Morning Ed: Politics {2016.11.22.T}
How an unpopular party with an unpopular presidential nominee won everything.
Is there anyone worse for science than scientists?
When someone calls the electoral college, someone’s gotta answer. Shortly after the election, Nate Silver looked at the future EC prospects of the Democrats. This is the second straight inverted result where most of the conversation leading up to the election assumed the advantage ran the other way.
Much has been written about Trump’s downscale supporters, but probably not as much about his upscale ones. I believe that when we talk about Trump supporters, we need to be clear whether we’re talking about his hardcore supporters, his median voters, and his marginal ones. Each is important in its own way.

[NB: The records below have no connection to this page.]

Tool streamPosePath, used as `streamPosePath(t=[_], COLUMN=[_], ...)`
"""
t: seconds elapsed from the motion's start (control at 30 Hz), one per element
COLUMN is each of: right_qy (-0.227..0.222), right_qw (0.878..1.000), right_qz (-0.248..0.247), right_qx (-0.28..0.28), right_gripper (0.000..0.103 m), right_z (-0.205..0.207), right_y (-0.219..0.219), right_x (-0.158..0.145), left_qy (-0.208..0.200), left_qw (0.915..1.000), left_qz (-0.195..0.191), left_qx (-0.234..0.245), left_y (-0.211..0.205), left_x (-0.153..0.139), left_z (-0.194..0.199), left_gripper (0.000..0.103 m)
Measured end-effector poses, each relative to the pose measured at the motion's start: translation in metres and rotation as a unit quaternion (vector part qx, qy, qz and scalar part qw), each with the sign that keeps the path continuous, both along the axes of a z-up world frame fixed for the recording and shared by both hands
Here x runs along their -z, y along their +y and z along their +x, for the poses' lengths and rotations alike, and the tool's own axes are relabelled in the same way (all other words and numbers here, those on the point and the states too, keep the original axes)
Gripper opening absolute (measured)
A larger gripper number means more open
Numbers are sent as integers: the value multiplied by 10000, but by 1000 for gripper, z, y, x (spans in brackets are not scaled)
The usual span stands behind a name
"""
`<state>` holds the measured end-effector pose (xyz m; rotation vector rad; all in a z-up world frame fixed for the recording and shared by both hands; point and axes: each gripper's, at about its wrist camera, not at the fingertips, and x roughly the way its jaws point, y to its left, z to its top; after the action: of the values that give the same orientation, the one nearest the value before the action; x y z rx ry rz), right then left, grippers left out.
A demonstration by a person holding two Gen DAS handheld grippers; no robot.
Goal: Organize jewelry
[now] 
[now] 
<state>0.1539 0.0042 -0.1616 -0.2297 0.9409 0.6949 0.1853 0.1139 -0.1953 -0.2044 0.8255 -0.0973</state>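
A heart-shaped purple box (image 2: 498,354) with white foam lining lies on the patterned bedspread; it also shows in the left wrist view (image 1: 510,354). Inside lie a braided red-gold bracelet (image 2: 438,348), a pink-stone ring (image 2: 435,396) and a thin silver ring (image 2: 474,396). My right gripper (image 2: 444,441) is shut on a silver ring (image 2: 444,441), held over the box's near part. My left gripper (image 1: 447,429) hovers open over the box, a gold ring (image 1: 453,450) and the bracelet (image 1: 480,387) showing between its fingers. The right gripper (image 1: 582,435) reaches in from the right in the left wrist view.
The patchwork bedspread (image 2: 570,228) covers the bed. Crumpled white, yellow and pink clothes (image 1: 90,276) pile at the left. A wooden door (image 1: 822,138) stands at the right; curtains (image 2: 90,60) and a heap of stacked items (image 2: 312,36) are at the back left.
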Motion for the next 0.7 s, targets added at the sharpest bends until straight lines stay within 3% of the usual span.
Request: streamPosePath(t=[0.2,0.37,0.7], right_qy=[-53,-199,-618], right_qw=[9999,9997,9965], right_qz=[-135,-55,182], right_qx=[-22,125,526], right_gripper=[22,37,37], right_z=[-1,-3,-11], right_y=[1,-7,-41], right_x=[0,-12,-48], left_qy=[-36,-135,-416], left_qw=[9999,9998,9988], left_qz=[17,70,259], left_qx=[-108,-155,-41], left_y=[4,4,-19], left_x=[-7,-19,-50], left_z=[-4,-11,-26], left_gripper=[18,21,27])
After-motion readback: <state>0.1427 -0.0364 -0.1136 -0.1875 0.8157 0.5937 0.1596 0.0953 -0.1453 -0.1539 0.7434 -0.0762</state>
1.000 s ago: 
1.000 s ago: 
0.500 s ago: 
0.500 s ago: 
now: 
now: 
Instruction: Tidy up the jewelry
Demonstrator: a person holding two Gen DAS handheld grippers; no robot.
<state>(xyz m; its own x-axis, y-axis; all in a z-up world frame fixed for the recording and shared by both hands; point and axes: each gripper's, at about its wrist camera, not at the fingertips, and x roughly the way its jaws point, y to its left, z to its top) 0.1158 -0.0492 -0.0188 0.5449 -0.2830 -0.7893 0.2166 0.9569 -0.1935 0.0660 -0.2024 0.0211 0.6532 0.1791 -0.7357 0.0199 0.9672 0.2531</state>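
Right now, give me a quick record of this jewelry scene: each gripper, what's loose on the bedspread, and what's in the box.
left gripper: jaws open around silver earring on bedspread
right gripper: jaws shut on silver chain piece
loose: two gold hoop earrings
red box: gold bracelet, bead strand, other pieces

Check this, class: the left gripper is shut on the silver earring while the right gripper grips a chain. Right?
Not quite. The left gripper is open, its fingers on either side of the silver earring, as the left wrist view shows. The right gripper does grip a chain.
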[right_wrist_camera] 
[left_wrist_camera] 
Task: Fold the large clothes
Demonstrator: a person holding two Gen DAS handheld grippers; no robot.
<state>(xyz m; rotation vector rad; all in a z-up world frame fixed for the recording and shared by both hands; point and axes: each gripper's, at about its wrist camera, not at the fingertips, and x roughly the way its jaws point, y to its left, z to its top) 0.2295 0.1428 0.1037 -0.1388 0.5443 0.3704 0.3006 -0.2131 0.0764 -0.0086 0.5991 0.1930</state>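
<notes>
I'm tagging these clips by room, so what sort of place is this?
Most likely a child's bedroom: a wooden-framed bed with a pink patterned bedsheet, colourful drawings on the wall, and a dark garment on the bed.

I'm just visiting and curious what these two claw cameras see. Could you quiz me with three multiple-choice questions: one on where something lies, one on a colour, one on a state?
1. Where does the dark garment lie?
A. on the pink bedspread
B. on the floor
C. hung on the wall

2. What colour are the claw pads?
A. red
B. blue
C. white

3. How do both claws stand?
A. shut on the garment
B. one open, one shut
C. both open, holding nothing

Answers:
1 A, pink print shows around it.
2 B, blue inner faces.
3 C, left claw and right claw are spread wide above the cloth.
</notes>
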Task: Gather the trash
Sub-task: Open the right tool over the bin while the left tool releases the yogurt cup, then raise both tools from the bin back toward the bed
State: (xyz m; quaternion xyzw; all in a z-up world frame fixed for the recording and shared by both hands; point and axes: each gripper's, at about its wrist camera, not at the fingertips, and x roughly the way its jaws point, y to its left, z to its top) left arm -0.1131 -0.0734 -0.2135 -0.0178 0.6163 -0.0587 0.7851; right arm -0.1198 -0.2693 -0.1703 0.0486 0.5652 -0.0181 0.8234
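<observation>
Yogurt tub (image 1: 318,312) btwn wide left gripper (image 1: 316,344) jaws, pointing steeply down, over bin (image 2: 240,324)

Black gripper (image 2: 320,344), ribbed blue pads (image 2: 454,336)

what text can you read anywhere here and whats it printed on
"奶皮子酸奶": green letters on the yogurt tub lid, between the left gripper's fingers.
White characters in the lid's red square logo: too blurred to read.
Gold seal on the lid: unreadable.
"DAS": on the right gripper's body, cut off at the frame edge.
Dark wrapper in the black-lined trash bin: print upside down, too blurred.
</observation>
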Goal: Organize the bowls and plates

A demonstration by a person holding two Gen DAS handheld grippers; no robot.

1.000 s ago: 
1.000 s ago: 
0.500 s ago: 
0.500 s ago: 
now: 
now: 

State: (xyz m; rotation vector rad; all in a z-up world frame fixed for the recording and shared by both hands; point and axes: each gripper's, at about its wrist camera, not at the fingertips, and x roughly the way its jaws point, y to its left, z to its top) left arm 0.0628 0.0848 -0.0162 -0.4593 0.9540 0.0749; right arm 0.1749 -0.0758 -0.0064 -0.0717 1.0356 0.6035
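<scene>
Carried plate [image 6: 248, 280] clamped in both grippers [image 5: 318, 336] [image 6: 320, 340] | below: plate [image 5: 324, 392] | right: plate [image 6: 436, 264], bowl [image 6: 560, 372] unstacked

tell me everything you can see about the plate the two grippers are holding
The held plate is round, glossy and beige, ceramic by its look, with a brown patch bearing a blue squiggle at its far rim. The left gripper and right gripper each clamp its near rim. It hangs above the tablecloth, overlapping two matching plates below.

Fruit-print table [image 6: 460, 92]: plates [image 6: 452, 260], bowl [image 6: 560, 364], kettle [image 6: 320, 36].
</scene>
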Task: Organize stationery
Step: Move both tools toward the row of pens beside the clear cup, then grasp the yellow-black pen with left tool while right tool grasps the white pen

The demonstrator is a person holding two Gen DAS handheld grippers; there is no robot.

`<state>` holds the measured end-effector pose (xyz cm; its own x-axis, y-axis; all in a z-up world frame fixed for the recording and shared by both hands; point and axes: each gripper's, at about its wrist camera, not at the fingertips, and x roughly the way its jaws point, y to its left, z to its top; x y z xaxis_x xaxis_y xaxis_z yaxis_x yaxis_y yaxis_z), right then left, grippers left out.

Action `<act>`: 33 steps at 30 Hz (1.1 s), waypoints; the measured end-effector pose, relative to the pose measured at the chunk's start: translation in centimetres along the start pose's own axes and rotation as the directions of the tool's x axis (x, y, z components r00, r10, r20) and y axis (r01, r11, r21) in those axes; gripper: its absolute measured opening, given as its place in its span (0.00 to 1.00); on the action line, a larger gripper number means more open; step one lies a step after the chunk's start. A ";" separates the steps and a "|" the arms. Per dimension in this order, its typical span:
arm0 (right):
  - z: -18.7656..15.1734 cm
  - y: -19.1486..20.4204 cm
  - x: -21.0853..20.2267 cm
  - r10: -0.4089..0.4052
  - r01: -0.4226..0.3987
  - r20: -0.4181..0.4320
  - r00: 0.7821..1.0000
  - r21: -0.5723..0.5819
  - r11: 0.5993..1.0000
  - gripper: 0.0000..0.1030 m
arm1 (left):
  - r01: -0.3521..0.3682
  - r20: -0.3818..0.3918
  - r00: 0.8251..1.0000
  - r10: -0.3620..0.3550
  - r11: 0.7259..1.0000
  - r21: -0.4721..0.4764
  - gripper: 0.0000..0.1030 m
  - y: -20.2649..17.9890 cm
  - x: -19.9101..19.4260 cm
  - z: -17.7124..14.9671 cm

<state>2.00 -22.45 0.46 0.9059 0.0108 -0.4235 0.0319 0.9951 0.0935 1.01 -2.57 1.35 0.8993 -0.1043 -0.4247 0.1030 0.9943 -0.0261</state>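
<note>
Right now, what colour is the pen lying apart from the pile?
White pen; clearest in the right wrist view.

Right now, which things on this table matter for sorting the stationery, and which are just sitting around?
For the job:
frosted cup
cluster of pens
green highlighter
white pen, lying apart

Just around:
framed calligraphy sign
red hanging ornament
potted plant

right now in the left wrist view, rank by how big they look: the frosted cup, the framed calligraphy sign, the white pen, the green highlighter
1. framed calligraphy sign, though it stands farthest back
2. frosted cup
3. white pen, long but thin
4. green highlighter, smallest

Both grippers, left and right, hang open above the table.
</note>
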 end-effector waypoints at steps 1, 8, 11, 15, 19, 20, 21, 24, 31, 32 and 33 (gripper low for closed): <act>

Progress in some of the most unexpected places and ways.
Isaiah Carter shares his thoughts on the Democrats’ Failed Northern Strategy.
Donald Trump and Pat Toomey won by similar amounts, but that doesn’t mean they got the same voters.
This seems fair, I suppose, to an extent. A lot of it depends on answering the question of “What changed?” and preferably a degree of humility. But when some people flip, they often not only lack humility but start attacking me from the other side.
Lastly, the most lopsided Twitter poll I have ever conducted:
Would you view Mitt Romney serving as Secretary of State as a good thing or a bad one?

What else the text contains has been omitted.